I had to get a bit creative with the set-up and even blocked off part of a closet door that we do not use frequently which goes to our crawlspace.  The children actually really love this little nook more so now than when the kitchen set was just against the wall.  It gives them a place to play separately from the other children and toys.

This daycare area has been a lifesaver for having such a big family and running a childcare program at the same time.  It also is a wonderful and well-used space for my own daughters in the evening and on weekends to play and do arts and crafts. 

I have toyed around with the idea of using the upstairs of my home for childcare instead but I think having a separate space works better for us and keeps everything in one place for the daycare kids to get to.
 The little ones love all of the fun things about this time of year... pumpkins, scarecrows and leaves.   

After school we sometimes bake our own snack together and my daughters love being the ones to show the small children what to do.

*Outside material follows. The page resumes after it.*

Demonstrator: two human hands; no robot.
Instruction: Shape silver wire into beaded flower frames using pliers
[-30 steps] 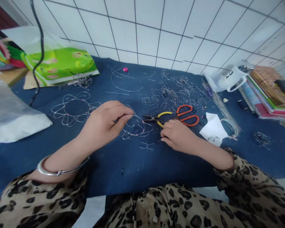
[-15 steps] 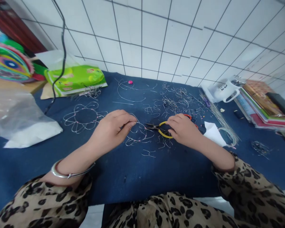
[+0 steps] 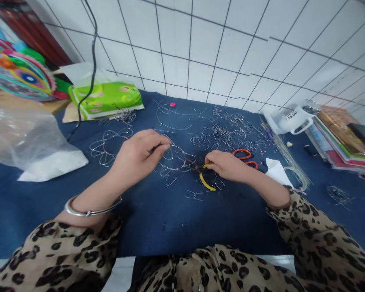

Our garden season is coming to an end.  We managed to grow one small pumpkin but the vine died off from frost before it was completely orange so we are ripening it in our window and it is working :)  
I'm hoping we can make pumpkin bread together with it.  Next year, we hope to have a FEW pumpkins and maybe one big enough to carve.  We'll keep trying!
Do you have a separate play area indoors and outdoors for your children?  How is it working for you?